Copyright (c) 2022 Graphcore Ltd. All rights reserved.

Training for Molecular Property Prediction using GPS++ on IPUs (OGB-LSC)
==========

This notebook demonstrates how to run training for the GPS++ model architecture we used for our OGB-LSC PCQM4Mv2 submission. We will discuss GPS++ in this notebook but for more details on GPS++ see [GPS++: Reviving the Art of Message Passing for Molecular Property Prediction](https://arxiv.org/abs/2302.02947).

The challenge is to predict the HOMO-LUMO gap [[1]](https://en.wikipedia.org/wiki/HOMO_and_LUMO) of 
organic molecules, a useful property correlated to the stability of a compound. 
Typically, such values are obtained from density functional theory (DFT) using high-performance compute (HPC) methods.
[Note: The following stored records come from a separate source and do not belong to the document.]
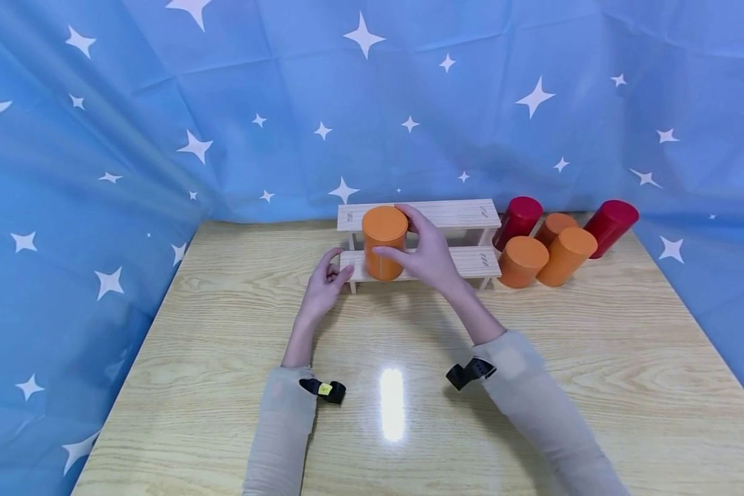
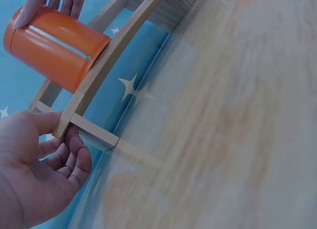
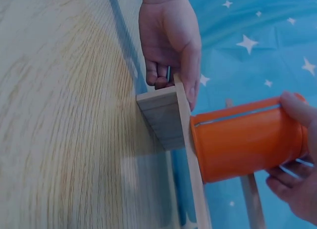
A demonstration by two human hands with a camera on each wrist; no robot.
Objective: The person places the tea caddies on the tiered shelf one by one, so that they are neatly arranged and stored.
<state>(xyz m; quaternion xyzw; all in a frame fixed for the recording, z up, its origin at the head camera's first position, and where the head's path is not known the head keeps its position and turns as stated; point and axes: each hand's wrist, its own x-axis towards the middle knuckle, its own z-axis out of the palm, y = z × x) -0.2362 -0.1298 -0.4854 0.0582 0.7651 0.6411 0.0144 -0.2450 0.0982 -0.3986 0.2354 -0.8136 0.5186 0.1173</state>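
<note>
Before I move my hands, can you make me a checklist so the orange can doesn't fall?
1. Right hand gripping the orange can: ok, thumb and fingers are around it.
2. Left hand holding the lower shelf: ok, it pinches the left end.
3. Can's base meeting the lower shelf: ok, it looks seated on the board.
4. Shelf taking all the can's weight: cannot tell.
5. Can released: not ok, the right hand is on it.
6. Five other cans out of the way: ok, past the shelf's right end.

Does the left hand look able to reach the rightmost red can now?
Probably not: the left hand pinches the shelf, and the right hand, holding an orange can, blocks the way.
</note>
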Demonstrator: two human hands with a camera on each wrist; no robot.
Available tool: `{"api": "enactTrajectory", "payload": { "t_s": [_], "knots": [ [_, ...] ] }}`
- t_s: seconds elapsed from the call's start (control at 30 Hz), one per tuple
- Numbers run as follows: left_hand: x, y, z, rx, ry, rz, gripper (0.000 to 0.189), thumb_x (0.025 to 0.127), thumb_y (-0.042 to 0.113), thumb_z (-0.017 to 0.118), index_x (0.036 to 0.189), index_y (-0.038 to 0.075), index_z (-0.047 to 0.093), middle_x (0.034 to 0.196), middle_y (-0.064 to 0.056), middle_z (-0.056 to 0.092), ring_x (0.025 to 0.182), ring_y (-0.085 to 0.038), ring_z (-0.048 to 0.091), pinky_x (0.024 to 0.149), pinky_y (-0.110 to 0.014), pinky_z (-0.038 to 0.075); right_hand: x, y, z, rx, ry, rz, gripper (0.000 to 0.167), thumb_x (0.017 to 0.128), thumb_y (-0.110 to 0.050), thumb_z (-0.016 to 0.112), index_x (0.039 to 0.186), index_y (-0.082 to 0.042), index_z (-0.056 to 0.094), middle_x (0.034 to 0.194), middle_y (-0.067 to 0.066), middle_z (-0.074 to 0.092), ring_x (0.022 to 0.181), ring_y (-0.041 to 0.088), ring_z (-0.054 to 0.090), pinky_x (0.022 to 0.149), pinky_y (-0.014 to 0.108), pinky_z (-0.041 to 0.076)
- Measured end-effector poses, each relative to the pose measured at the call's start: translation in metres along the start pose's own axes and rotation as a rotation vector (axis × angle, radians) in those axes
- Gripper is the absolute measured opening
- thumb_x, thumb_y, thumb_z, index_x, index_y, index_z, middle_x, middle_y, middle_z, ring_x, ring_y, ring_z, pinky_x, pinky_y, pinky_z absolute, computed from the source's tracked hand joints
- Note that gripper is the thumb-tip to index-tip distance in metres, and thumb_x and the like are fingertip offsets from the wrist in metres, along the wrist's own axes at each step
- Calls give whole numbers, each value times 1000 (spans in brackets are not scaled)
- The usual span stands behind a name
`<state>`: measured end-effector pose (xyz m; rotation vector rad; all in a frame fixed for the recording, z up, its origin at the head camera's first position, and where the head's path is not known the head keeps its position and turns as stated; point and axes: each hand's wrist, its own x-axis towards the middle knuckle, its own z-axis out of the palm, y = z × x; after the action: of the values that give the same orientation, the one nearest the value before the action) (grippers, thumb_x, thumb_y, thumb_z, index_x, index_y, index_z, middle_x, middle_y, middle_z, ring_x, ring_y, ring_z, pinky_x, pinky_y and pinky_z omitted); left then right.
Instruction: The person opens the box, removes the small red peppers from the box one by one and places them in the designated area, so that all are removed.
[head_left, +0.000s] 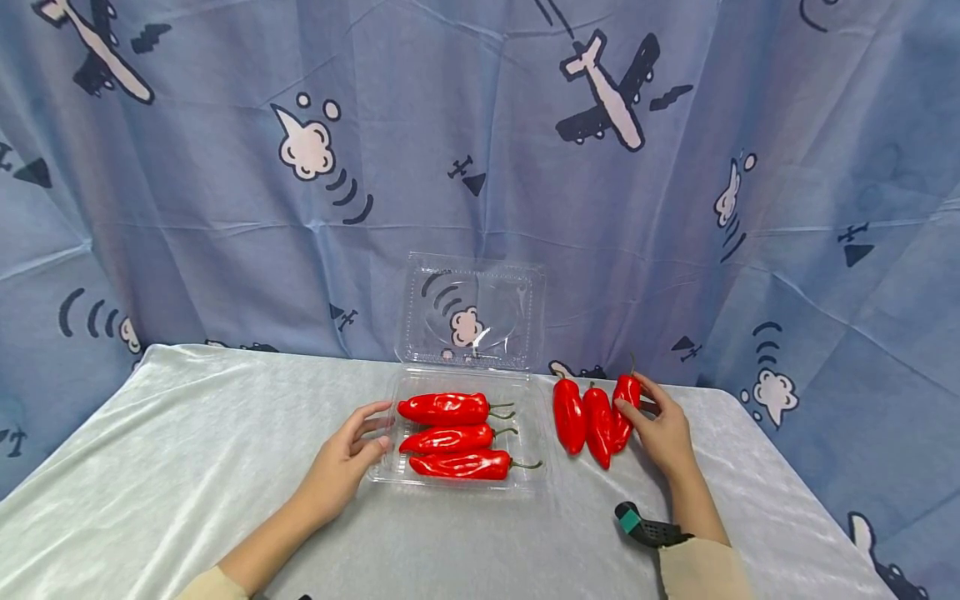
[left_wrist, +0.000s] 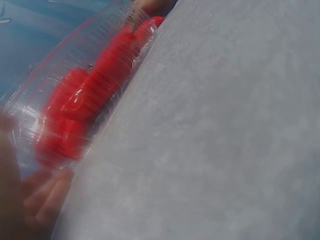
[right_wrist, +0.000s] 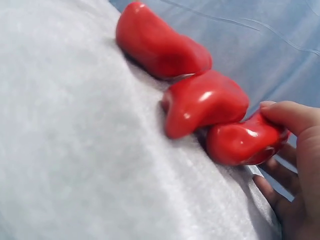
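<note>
A clear plastic clamshell container [head_left: 531,417] sits on the table with its lid [head_left: 517,292] raised at the back. Inside it, three long red peppers [head_left: 450,408] lie side by side, green stems pointing right. My left hand [head_left: 341,467] touches the container's left edge with thumb and fingertips, fingers loosely bent. To the right, a red pepper [head_left: 568,417] and another red pepper [head_left: 597,425] lie on the cloth. My right hand [head_left: 663,429] grips the rightmost red pepper [right_wrist: 245,140] between thumb and fingers, and this pepper lies against the middle one.
A pale velvety cloth [head_left: 247,442] covers the table. Behind its far edge hangs a blue curtain [head_left: 450,150] printed with airplanes and clouds. A dark strap with a green patch [head_left: 630,521] sits at the right wrist.
</note>
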<state>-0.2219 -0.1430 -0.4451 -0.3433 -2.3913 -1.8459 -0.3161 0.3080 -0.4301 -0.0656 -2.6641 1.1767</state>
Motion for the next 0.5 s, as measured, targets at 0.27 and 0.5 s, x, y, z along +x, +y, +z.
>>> {"api": "enactTrajectory", "payload": {
  "t_s": [0.27, 0.5],
  "knots": [
    [0, -1, -1, 5, -1, 8, 46, 100, 13, 58, 145, 15, 49, 139, -23, 61, 117, -35, 68, 89, -20, 55, 1, 6, 4, 49, -36, 54, 66, 100, -36, 60, 157, -13, 36, 154, 27, 44, 137, 45, 50, 112, 55, 43],
    [1, -2, 0, 4, 2, 2, 46, 100, 14, 58, 145, 15, 49, 139, -22, 61, 118, -35, 68, 91, -27, 57, -1, 7, 3, 65, -39, 48, 63, 100, -32, 60, 154, -9, 40, 153, 25, 45, 138, 42, 47, 115, 55, 40]
  ]
}}
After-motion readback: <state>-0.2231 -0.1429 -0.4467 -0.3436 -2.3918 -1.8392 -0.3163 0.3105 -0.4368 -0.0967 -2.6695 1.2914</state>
These
simulations are expensive and time consuming to run, and the objective of the challenge is to 
use machine learning to approximate the simulation and obtain results in a fraction of the time. 

We show here a smaller model of 11 million parameters, as opposed to the 44 million used for the top-3 result, as this will train in approximately four hours and uses only four IPUs.

In the process of doing this we will see some of the additional features we generate from the original dataset and feed into the model.

#### Running on Paperspace

> Currently, this notebook requires a POD16 machine type to run successfully.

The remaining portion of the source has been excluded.